ANSI escape codes are well summarized here

Exercise 7 Try printf "|%4.2f|%3s|%-20s|\n|%4.2f|%3s|%-20s|\n" 3.1428 pi circumference/radius 9.8 g gravity

Exercise 8 Install cowsay and figlet with sudo zypper -q in -y figlet cowsay.
Try figlet wololo and cowsay moo

Generating number sequences

seq [from [step]] to generates a sequence of numbers starting from from incrementing it by step until it does not exceed to.
from and step default to 1.
With the -w switch, seq makes all number of equal width (e.g., seq -w 8 11 outputs 08, 09, 10 and 11).

Exercise 9 Generate a sequence of numbers from 1 to 15.

Exercise 10 Generate a sequence of numbers from 64 to 1024 with step of 64.

Standard streams

K&R C[1] [2]

printf("Please type your name:\n")
scanf("%s", name);

Python

print("Please type your name:")
name = input()

Did you ever wonder how does a program know where to read input from and where the print-like functions should output?

In UNIX world a program expects to have three files already open upon start – standard input, standard output and standard error. These are called the standard streams.
The standard input/output library of the C programming language – stdio.h – bases on this concept. C was created by one of the authors of UNIX.

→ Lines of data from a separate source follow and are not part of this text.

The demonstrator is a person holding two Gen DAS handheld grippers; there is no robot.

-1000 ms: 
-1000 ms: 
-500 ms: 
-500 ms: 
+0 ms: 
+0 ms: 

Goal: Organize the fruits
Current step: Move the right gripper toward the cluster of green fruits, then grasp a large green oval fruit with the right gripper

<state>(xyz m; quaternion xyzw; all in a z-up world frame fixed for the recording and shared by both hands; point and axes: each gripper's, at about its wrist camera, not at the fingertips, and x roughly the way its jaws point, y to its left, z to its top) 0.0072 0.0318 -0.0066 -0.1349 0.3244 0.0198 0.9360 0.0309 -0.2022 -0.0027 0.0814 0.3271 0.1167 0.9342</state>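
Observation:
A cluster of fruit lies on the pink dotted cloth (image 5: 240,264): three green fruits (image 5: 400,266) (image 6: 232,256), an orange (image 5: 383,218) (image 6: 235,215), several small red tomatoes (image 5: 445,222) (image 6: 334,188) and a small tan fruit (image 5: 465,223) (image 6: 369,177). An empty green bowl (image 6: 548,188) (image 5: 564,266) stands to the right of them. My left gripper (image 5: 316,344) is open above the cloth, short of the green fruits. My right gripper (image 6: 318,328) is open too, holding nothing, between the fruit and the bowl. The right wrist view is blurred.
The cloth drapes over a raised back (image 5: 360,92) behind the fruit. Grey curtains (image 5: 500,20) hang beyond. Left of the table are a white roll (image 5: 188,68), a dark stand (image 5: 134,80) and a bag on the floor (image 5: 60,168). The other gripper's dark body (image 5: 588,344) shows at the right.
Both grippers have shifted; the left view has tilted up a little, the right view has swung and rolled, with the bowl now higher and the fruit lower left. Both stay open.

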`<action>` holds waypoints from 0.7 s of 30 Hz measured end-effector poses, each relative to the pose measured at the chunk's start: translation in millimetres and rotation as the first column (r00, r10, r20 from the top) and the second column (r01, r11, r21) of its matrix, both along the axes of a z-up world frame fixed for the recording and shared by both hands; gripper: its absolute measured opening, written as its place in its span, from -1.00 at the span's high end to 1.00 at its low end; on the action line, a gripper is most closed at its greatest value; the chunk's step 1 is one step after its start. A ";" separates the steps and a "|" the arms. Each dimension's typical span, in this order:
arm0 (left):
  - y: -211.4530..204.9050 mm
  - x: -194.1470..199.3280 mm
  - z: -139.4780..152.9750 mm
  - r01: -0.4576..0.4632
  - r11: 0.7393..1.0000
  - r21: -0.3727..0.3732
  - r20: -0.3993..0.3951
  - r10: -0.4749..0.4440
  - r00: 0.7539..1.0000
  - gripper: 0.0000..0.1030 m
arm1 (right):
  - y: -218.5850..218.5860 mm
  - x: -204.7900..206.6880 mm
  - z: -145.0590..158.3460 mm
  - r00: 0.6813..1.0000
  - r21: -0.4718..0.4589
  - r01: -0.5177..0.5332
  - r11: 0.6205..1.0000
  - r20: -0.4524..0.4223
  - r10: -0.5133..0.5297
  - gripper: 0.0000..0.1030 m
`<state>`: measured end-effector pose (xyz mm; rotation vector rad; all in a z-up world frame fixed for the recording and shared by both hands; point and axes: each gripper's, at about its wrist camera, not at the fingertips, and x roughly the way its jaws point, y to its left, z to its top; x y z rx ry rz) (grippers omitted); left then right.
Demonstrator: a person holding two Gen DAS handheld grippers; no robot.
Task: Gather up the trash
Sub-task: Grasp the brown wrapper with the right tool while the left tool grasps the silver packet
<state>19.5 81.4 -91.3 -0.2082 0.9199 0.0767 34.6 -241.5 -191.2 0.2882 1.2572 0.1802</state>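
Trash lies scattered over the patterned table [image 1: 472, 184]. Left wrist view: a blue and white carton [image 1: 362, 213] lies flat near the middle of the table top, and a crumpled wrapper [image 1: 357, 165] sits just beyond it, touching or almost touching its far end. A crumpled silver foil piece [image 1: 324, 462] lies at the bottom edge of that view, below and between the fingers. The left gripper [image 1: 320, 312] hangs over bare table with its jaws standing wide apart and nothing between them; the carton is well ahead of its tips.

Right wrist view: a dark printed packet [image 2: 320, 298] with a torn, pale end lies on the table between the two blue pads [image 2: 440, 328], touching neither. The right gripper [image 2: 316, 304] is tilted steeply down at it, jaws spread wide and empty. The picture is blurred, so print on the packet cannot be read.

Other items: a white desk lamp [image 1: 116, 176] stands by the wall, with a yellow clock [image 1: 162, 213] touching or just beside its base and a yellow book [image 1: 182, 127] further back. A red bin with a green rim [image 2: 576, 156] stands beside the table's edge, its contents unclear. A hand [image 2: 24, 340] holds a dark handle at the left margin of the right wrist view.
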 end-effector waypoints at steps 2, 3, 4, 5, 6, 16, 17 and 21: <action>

Basic I/O functions in most programming languages by default read from the standard input, and output data to standard output.
The rationale of standard error stream is to convey information on what went wrong while executing a program. Programming languages usually offer dedicated functions to output data to standard error.

In Unix-like, as well as POSIX-compatible systems, the operating system is responsible for abstracting files away – the user should not worry about details of accessing a file.
When the user wants to open a file, the user provides the file name and gets an identifier – a file descriptor in return.
(A file descriptor is in fact an index in an array of files maintained for the process by the OS.)
To do standard operations such as reading or writing data, the user just tells which operation shall be executed, on which file descriptor, and the user shall provide the details of the operations (such as where to put data read from the file and how many bytes shall be read).

A child process inherits all file descriptors from its parent.

The three standard streams are the files represented by first three file descriptors – 0 is always used for standard input, 1 for stand output and 2 for standard error.

The files do not need to be ordinary files – Unix-like systems abstract almost everything with a file.
For instance, a terminal device is a file (even if it were a real teletype).

By default, a shell opens the terminal as file 0, 1 and 2.

Redirections

POSIX-compatible shells can replace standard streams with files specified by the user.

The commonly used redirections

Output redirections

command > filename

opens file filename for writing,
truncates the file,
replaces standard output stream with the file.

command 2> filename

opens file filename for writing,
truncates the file,
replaces standard error stream with the file.

command &> filename Warning: this is a Bash extension

opens file filename for writing,
truncates the file,
replaces standard output stream AND standard error stream with the file.

command >> filename

opens file filename for writing in append mode,
replaces standard error stream with the file.

/dev/null is a device that discards any data written to it.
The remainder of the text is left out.